You could be one of the millions of people who make New Year’s resolutions every January, either habits you want to change or goals you want to set. How many times have you resolved to change old habits or set new career goals? Then a month down the road, your vows are distant memories. If you’re like many people, you could be bypassing the key start that makes your 2026 career resolutions stick.
According to research, a whopping 94% of people drop the ball on their resolutions within two months of making them. When you look back on 2025, you, too, might feel like you fell in a hole and can’t find a way out. You want to change old habits that stand between you and your goals but don’t know where to begin. Experts usually bypass feelings and tell you to start with specific, measurable goals to track your progress.
1. Break larger resolutions into smaller, manageable tasks.
2. Create a timeline to keep yourself accountable throughout the year.
3. Write down your resolutions to reinforce commitment and clarity.
4. Share your goals with friends or family for support and motivation.
5. Regularly review and adjust your resolutions as needed to stay on track.
Following these steps is sound advice, but they bypass your emotions, catapulting you into premature actions. You don’t learn to swim by jumping into water over your head and then see how that feels. The first step is to ask what you want to change versus what you have to change. If you want to make change instead of feel you have to, your resolutions are more likely to become habits that stick.
The emotions we use to set goals frame our attitudes and actions, either fueling or halting our motivation. Oppressive words like have-to, need-to, ought-to, must or should contribute to and reflect our motivations, driving our actions accordingly.
When you oppose yourself with words such as should or must, you might not realize that you’re scolding yourself with shame-based messages that trigger oppositional feelings. “You should have gone to the office party” or “You must be a better employee.” Psychologist Clayton Barbeau called these shame-based messages “shoulding yourself.” And the late psychologist Albert Ellis coined the term “Musterbation” to describe when we bow to the mind’s oppressive self-talk, putting pressures on ourselves.
On the other hand, want-to feelings are internally motivating when a goal has personal meaning to us. An example might be “I really want a job as a supervisor.” Have-to feelings are externally motivating when someone else demands that we accomplish a goal or our own should or must voice requires us to do so. An example might be “I have to please my boss to get the promotion.”
Science-backed research shows that when you pursue a goal for have-to reasons, you experience more obstacles and struggles and are less likely to reach your goals. But when you pursue a goal with want-to (versus have-to) self-talk, you have fewer obstacles in the way, an easier time with resolutions that are more likely to stick.
So if you tell yourself you have to change a habit, it can backfire, diminishing your motivation and chances that you will succeed because your heart and soul aren’t in it. But if the change is something you really want to make, you’re more likely to score a touchdown because want to empowers you with the freedom to choose.

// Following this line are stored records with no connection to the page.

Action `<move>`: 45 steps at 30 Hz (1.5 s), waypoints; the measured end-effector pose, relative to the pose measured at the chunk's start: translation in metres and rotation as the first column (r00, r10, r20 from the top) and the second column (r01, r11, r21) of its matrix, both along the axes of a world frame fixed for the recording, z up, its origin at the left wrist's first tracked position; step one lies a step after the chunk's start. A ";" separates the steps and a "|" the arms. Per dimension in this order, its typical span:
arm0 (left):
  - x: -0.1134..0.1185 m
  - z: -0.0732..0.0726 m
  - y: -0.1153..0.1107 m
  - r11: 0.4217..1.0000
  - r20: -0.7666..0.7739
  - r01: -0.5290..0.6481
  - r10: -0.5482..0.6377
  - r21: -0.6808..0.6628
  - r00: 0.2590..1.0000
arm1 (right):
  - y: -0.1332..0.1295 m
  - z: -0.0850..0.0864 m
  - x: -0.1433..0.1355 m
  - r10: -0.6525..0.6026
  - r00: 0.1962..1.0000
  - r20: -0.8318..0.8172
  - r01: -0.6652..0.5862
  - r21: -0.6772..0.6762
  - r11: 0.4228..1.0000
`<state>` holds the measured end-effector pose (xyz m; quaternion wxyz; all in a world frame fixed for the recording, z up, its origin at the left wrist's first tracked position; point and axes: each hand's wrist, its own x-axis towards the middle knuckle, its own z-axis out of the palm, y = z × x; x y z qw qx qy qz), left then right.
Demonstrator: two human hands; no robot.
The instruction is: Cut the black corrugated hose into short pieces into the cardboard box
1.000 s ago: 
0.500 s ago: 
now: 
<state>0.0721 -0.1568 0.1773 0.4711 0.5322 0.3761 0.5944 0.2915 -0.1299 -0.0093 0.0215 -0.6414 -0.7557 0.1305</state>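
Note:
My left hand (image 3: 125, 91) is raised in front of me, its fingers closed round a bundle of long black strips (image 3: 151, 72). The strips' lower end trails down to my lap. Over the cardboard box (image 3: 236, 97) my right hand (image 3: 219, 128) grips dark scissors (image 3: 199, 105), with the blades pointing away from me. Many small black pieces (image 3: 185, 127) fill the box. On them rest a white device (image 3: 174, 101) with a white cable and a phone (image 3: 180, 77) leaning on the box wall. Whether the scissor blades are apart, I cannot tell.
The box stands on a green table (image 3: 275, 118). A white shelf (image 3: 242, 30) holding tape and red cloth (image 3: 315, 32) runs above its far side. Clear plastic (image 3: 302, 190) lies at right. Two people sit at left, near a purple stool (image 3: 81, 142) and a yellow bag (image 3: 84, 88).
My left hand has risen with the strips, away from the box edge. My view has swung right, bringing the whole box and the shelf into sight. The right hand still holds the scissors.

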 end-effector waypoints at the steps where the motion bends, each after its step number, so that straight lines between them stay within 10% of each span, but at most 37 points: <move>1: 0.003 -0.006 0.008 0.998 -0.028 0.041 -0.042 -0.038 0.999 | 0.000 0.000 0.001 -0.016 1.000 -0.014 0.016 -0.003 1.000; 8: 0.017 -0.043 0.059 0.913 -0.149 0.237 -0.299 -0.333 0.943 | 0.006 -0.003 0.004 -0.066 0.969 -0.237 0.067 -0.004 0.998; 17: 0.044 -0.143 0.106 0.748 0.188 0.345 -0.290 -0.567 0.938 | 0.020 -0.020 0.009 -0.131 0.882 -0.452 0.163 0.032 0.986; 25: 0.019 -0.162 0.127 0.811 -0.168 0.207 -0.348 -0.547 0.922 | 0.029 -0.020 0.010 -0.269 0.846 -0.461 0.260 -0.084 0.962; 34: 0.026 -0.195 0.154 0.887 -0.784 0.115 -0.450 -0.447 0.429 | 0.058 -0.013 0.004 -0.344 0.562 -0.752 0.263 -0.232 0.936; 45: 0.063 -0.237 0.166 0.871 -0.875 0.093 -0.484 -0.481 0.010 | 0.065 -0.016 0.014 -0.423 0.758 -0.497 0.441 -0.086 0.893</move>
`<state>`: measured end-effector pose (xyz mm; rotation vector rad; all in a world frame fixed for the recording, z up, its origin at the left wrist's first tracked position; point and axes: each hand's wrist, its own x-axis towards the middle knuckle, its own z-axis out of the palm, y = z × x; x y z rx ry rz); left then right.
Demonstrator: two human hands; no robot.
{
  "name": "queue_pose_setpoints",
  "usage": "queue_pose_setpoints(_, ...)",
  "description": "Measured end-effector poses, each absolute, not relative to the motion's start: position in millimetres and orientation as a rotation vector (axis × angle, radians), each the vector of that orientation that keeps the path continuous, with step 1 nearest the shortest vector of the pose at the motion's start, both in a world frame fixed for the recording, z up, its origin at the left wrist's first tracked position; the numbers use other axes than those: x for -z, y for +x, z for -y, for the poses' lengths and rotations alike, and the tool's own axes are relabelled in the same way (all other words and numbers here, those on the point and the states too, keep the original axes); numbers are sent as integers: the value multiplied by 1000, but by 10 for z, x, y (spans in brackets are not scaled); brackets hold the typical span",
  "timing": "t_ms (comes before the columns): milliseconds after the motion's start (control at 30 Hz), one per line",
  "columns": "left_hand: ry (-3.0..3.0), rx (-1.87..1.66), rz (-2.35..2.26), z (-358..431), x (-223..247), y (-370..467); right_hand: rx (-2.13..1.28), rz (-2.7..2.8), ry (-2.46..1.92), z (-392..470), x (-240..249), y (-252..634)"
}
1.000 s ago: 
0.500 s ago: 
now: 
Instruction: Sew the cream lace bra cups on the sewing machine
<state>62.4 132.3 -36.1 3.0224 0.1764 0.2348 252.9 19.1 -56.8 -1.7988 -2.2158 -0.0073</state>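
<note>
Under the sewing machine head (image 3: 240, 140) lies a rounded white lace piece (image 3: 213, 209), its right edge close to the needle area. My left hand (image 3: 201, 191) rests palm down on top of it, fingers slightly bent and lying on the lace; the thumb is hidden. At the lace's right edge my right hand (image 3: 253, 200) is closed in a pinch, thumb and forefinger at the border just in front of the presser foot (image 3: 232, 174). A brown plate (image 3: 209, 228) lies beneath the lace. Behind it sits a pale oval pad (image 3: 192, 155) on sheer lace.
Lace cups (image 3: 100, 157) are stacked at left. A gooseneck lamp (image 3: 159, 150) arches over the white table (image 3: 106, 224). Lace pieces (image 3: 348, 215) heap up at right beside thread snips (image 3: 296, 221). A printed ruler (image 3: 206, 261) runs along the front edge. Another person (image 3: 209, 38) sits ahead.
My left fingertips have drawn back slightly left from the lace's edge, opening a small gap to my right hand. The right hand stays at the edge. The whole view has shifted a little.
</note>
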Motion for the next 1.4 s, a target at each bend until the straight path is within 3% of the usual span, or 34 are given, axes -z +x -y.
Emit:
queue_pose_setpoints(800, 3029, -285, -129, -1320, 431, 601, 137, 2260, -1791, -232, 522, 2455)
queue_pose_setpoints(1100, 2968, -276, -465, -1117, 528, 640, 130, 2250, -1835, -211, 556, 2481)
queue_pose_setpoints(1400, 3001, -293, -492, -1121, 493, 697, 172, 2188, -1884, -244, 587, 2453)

Sometimes all it takes to change long-held habits is to flip your perspective. When your boss assigns you a have-to task, try to associate the have-to with one positive aspect about the task that is meaningful, enjoyable or motivating. Suppose you’re required to complete a boring project with a favorite coworker. Focusing on wanting to be with the colleague, instead of having to do the boring task, puts you in charge instead of under the have-to’s mandates, making it more likely you will follow through.
As James Clear suggests in his book, Atomic Habits, we usually talk about everything we must do in each day. "You must wake up early for work. You have to make another sales call for your business. You must cook dinner for your family,” he points out. But when you replace the mandatory statements with empowering words, it enhances your chances of sticking to the resolutions.
You no longer have to. You get to, Clear asserts. "You get to wake up early for work. You get to make another sales call for your business. You get to cook dinner for your family. By simply changing one word, you shift the way you view each event. You transition from seeing these behaviors as burdens and turn them into opportunities.”
Next time you set a career goal or New Year’s resolution, don’t let your thoughts or feelings run roughshod over you. Take charge of them. If you have a setback when you’re trying to break a habit or reach a goal, remember that setbacks are part of moving forward. As baseball great Babe Ruth once said, “Each strike brings me closer to my next home run.”
Notice if your self-talk is compassionate or oppressive and become aware of what it requires of you. If “Musturbation” is blasting you, choose more supportive, comforting words such as "I can"; "I want to;" “I plan to;” or "I choose to."
A large body of research also shows that the more self-compassion we bring to a task, the greater our emotional arsenals and chances of success. Compassionate self-talk, including pep talks, affirmations or an arm around your shoulder are good medicine for sticking to New Year’s resolutions. Amid inevitable setbacks, if you check under the hood and self-soothe—instead of attacking yourself—you’re more motivated to get back in the saddle, stick to your goals and scale the challenges.
Once you realize you don’t have to live up to the oppressive voice’s demands, you can take a breath, step back and chill. By intentionally bringing motivational awareness to your 2026 career resolutions, you sidestep stress and create a calmer, more successful career trajectory.